Proteomics revealed PADI2-mediated citrullinome in breast cancer

We next examined whether the extent of protein citrullination was reflective of differential expression of PADI2 among the breast cancer subtypes. Global analysis of the protein citrullinome in whole cell lysates of 28 breast cancer cell lines (8 Luminal A/B, 5 Hormone Receptor (HR)-/HER2-enriched, and 15 TNBC) by mass spectrometry with a strict criteria of FDR=0.01 revealed that the total number or citrullinated spectra in the cell lines had positive correlation with PADI2 expression level (Pearson correlation=0.302; figure 2A) and TNBC had significantly higher number of citrullinated proteins compared with Luminal A/B (p=0.0118; figure 2B). The heatmaps in figure 2C demonstrate the discrimination between Luminal A/B, HR-/HER2-enriched and TNBC (analysis of variance, two-sided p<0.05). Of the citrullinated proteins identified in the whole cell lysates, their cellular localization was classified as nucleus (22.8%), cytoplasm (59.6%), plasma membrane (10.5%), and extracellular space (7.0%) based on Ingenuity Pathway Analysis (www.ingenuity.com)37 (online supplemental table S1). We also identified citrullinated vimentin (online supplemental table S1) and citrullinated α-enolase (online supplemental table S2), which are known to occur in autoimmune diseases.38–40

Figure 2

Hormone receptor specificity of citrullinome in breast cancer cell lines. (A) Scatter plot illustrating the correlation (Pearson correlation, 95% CI) between the total number of citrullinated mass spectra and PADI2 mRNA expression in breast cancer cell lines. (B) Distribution plots illustrating the number of citrullinated proteins in whole cell lysates of breast cancer cell lines stratified by hormone receptor positivity.

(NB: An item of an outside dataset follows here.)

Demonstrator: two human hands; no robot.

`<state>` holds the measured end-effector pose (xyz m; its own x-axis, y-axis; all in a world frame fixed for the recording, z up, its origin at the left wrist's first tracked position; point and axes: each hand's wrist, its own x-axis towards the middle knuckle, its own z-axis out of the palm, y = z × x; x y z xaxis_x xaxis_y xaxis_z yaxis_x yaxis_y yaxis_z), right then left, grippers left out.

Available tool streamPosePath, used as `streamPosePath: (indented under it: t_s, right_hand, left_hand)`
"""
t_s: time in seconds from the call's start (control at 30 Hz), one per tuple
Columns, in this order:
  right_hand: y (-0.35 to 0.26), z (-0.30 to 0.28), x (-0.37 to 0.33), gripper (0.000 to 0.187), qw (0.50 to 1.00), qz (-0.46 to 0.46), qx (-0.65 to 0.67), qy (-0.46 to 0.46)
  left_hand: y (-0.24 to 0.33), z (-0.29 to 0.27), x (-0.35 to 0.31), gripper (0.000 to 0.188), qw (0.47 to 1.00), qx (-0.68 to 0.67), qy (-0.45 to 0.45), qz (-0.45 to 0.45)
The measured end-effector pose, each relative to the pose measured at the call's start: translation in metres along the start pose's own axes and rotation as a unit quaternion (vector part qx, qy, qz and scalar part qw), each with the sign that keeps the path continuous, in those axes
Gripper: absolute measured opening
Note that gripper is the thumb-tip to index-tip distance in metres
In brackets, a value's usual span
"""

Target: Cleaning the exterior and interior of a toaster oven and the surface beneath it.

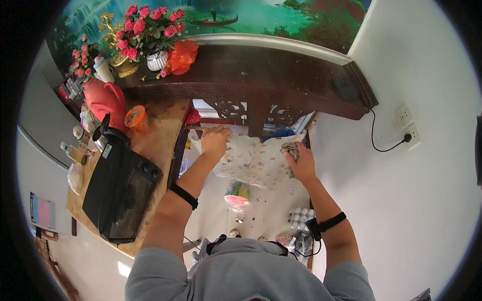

Statistical significance was determined using Wilcoxon rank-sum test. (C) Heatmap of whole cell lysate citrullinome. Unsupervised heatmaps illustrate the percentage of differentially expressed citrullinated proteins across the hormone receptor subtypes (one-way analysis of variance, two-sided p<0.05). mRNA, messenger RNA; PADI, protein arginine deiminase; TNBC, Triple Negative Breast Cancer.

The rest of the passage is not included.